Kebanyakan Makam para sultan di Makam Batu Layang ini mempunyai warna nisan yang sama, yaitu berwarna emas. Selain itu, nisan-nisan di permakaman ini juga ditulisi huruf Arab yang melambangkan bahwa Kesultanan Kadriah Pontianak memang bernafaskan Islam. Hal ini sesuai dengan sejarah pendirian Kesultanan Kadriah Pontianak oleh Sultan Syarif Abdurrahman Alkadrie, yang merupakan seorang ulama dari daerah yang bernama Hadramaut, Yaman Selatan. Perpaduan warna kuning (emas) yang melambangkan warna khas Melayu dipadu dengan tulisan Arab yang bernuansa Islam menunjukkan bahwa Kesultanan Kadriah Pontianak dibangun berdasarkan percampuran budaya, setidaknya didominasi oleh dua kebudayaan, yaitu Arab dan Melayu. Cerminan perpaduan kebudayaan ini bahkan terbawa pada bentuk nisan dan makam yang ada di Batu Layang ini. Di luar kompleks permakaman, tampak gundukan batu yang dicat dengan warna hijau. Gundukan inilah yang disebut sebagai Batu Layang. Di dekat Batu Layang, terdapat sebuah meriam yang dicat dengan warna kuning.
Makam Batu Layang adalah tempat permakaman bagi para sultan di Kesultanan Kadriah Pontianak.

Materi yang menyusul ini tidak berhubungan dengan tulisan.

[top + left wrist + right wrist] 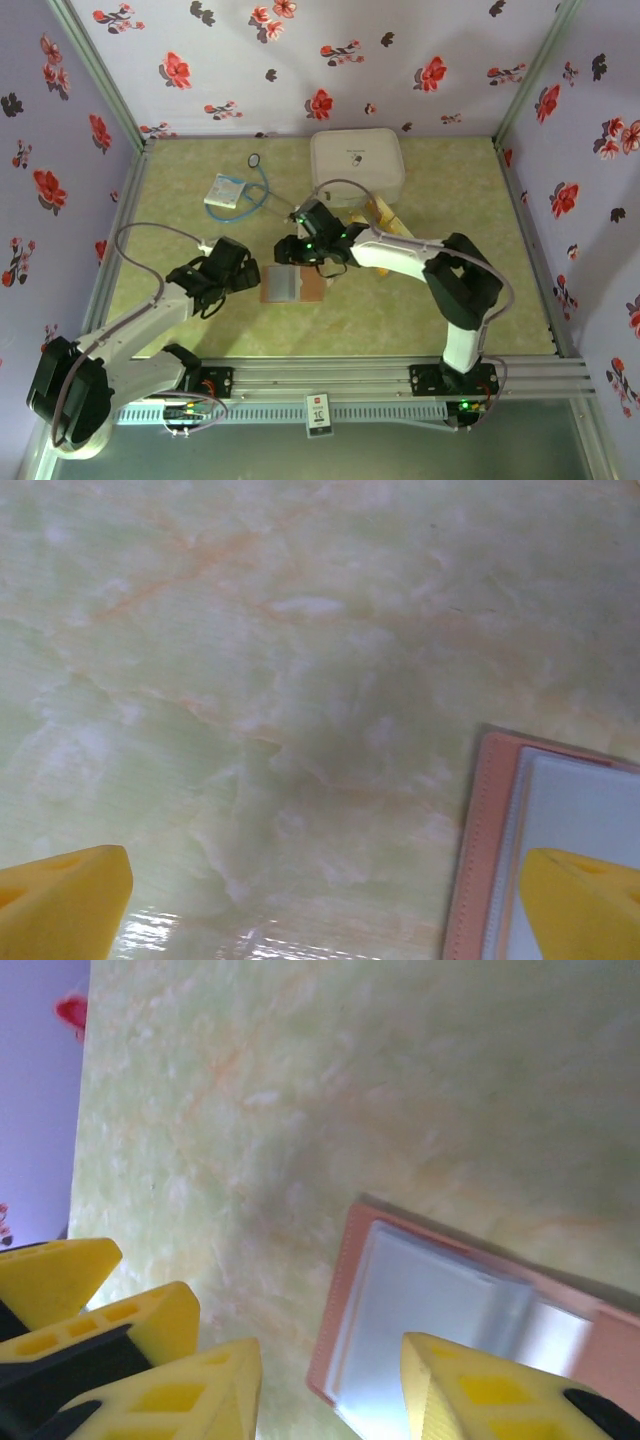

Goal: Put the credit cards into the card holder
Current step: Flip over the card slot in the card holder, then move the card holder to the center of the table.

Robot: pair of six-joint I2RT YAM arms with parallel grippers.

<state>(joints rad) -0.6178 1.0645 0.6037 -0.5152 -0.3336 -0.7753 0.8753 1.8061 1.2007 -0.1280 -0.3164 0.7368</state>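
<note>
Card holder (292, 284) lies open flat at frame centre, grey half left, reddish-brown half right. Left gripper (250, 276) at its left edge, arm reaching in from lower left. Right gripper (292, 258) over its upper edge, arm stretching in from lower right. Golden credit cards (388, 216) right of centre, partly behind right arm, just below white case (357, 165). White-blue packet (224, 191) upper left, blue cord (262, 190) beside it. Green marbled table (450, 200), floral walls (300, 60).

Left fingers (60, 895) spread wide; right fingers (480, 1390) partly apart; both arms extended.
</note>
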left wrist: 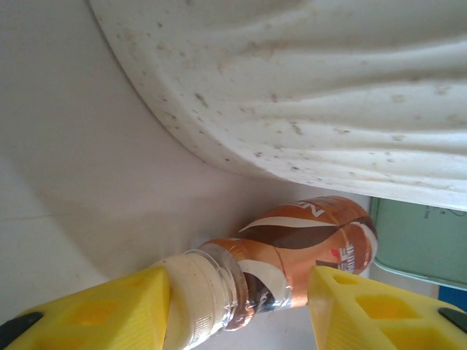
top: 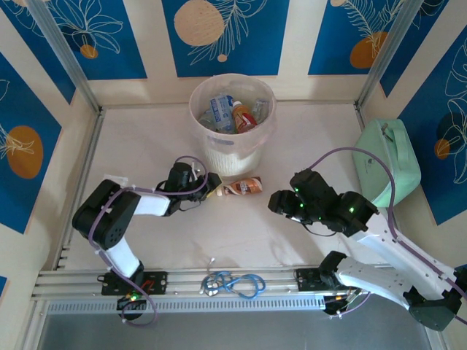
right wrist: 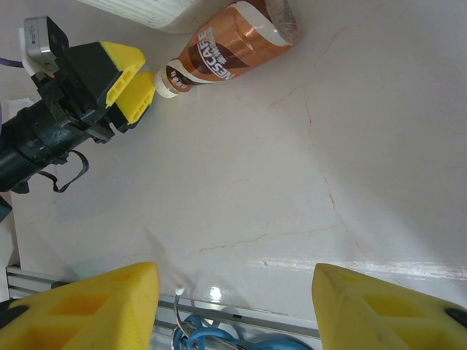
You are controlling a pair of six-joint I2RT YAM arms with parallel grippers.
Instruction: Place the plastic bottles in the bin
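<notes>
1. One brown-label bottle (top: 244,187) lies on its side on the worktop (top: 146,146), right at the foot of the bin (top: 233,157). Its cap end points toward the left arm.
2. Left pincer (left wrist: 241,302) is apart, straddling the bottle's cap end. One yellow finger (left wrist: 109,310) looks to be touching the pale cap, the other sits clear of the bottle's shoulder. So not clamped.
3. Right pincer (right wrist: 233,299) is wide apart too, with nothing in it. It hangs over bare worktop, well apart from the bottle.
4. The bin stands at the far middle of the worktop with a bunch of bottles (top: 226,113) already inside, blue labels plus a red-brown one.
5. Mint-green case (top: 390,164) sits at the right edge, and there's a blue cable loop (top: 235,283) on the front rail.
</notes>
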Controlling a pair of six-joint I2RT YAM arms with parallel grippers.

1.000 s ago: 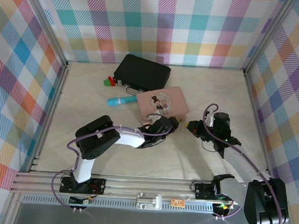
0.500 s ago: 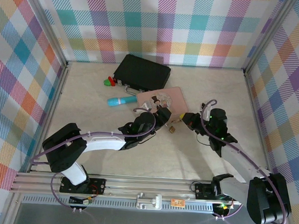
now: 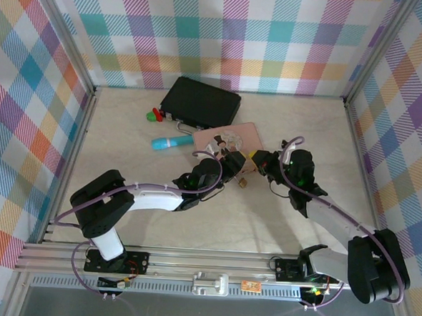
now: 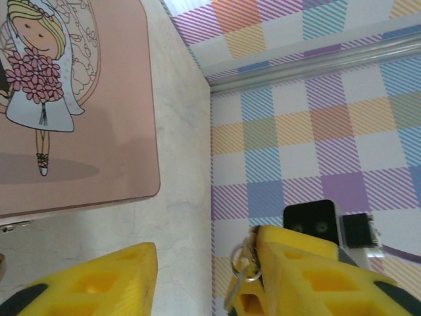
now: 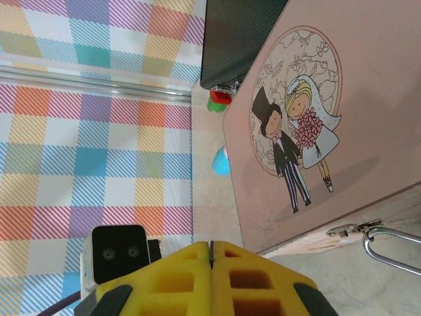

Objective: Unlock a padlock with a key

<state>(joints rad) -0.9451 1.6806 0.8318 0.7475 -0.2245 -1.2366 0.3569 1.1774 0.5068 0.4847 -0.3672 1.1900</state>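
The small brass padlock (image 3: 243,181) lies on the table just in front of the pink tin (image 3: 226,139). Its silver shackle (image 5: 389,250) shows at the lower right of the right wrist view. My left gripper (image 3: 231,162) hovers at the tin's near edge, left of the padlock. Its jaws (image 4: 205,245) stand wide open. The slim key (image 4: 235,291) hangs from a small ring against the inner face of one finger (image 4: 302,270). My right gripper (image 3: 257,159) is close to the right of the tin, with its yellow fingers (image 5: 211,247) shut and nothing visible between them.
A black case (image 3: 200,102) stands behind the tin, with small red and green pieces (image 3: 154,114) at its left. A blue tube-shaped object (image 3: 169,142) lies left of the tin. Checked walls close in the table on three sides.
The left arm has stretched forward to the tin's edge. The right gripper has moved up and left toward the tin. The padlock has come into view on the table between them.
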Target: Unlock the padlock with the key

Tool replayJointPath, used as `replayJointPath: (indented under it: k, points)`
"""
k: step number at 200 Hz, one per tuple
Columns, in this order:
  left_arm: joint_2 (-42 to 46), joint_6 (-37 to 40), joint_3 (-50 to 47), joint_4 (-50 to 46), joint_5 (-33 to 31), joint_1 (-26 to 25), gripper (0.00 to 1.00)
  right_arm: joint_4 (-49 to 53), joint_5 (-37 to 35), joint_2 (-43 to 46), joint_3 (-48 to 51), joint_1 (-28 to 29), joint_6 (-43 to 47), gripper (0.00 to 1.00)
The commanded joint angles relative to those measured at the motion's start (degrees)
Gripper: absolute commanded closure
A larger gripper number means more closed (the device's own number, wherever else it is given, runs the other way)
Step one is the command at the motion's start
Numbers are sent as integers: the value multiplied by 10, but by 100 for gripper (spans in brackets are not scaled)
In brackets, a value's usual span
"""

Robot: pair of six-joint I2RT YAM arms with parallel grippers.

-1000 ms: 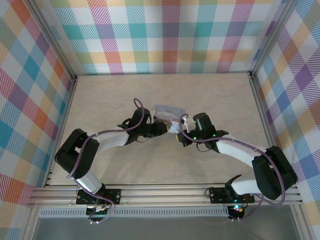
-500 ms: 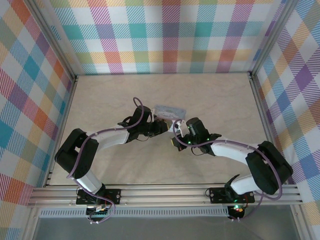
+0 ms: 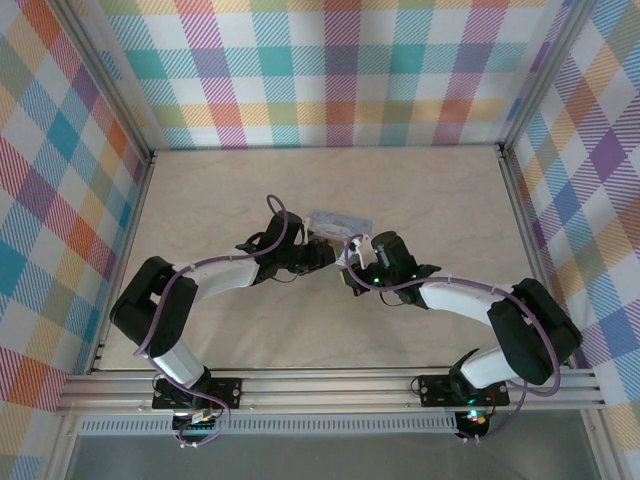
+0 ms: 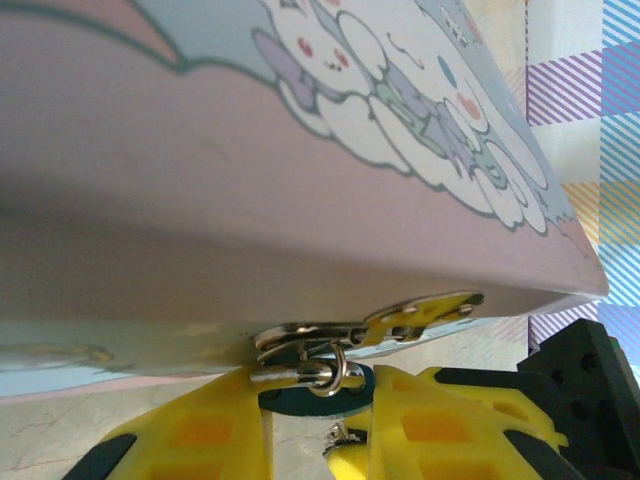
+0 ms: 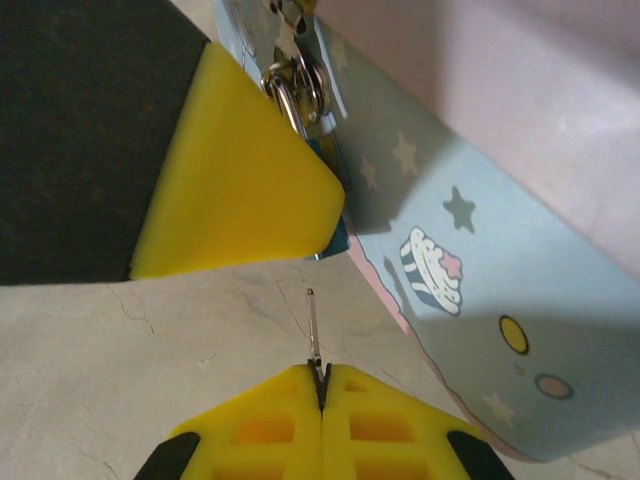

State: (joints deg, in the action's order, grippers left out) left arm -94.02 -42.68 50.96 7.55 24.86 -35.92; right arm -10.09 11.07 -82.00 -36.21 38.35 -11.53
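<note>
Close wrist views of a small lock hanging from a cartoon-printed tin (image 4: 250,180). The padlock (image 4: 300,398) hangs by its silvery shackle from the tin's hasp (image 4: 400,318). The left gripper (image 4: 320,405) has its yellow fingers set narrowly either side of the padlock's blue body, and they appear to pinch it steady. The right gripper (image 5: 320,385) has its fingers pressed fully together on the key (image 5: 312,330). The key's thin blade sticks straight out from the fingertips and points up at the padlock's underside. The blade tip sits just below the lock and apart from it, slightly off to one side, so insertion likely needs a short forward push along the blade's own line.
</note>
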Motion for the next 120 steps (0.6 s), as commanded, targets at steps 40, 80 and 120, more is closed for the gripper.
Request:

Tempat ini menyimpan bukti sejarah tentang kebesaran Kesultanan Kadriah dan cikal bakal berdirinya Kota Pontianak. Arsitektur bangunan (nisan) yang merupakan perpaduan budaya Islam dan Melayu jelas terlihat di makam ini. Makam para sultan di Kesultanan Kadriah Pontianak terletak di daerah yang bernama Batu Layang, kira-kira berjarak 15 kilometer dari muara Sungai Kapuas atau 2 kilometer dari Tugu Khatulistiwa di Batu Layang, Pontianak.Pengunjung yang akan berziarah ke Makam Batu Layang tidak dipungut biaya masuk.Makam Batu Layang bisa dicapai dengan menggunakan mobil sekitar 15 menit dari Tugu Khatulistiwa. Bisa pula ditempuh dengan menggunakan transportasi air berupa sampan dari Pelabuhan Kota Pontianak dengan tarif Rp 10.000,00 sekali jalan.
Di luar kompleks permakaman, terdapat surau yang bisa digunakan untuk sholat sekaligus mendoakan arwah para sultan dan keluarga sultan yang telah dimakamkan di Makam Batu Layang. Selain surau, di sekitar makam juga terdapat warung-warung kecil yang menyediakan berbagai makanan dan minuman untuk melayani para pengunjung yang ingin makan dan minum.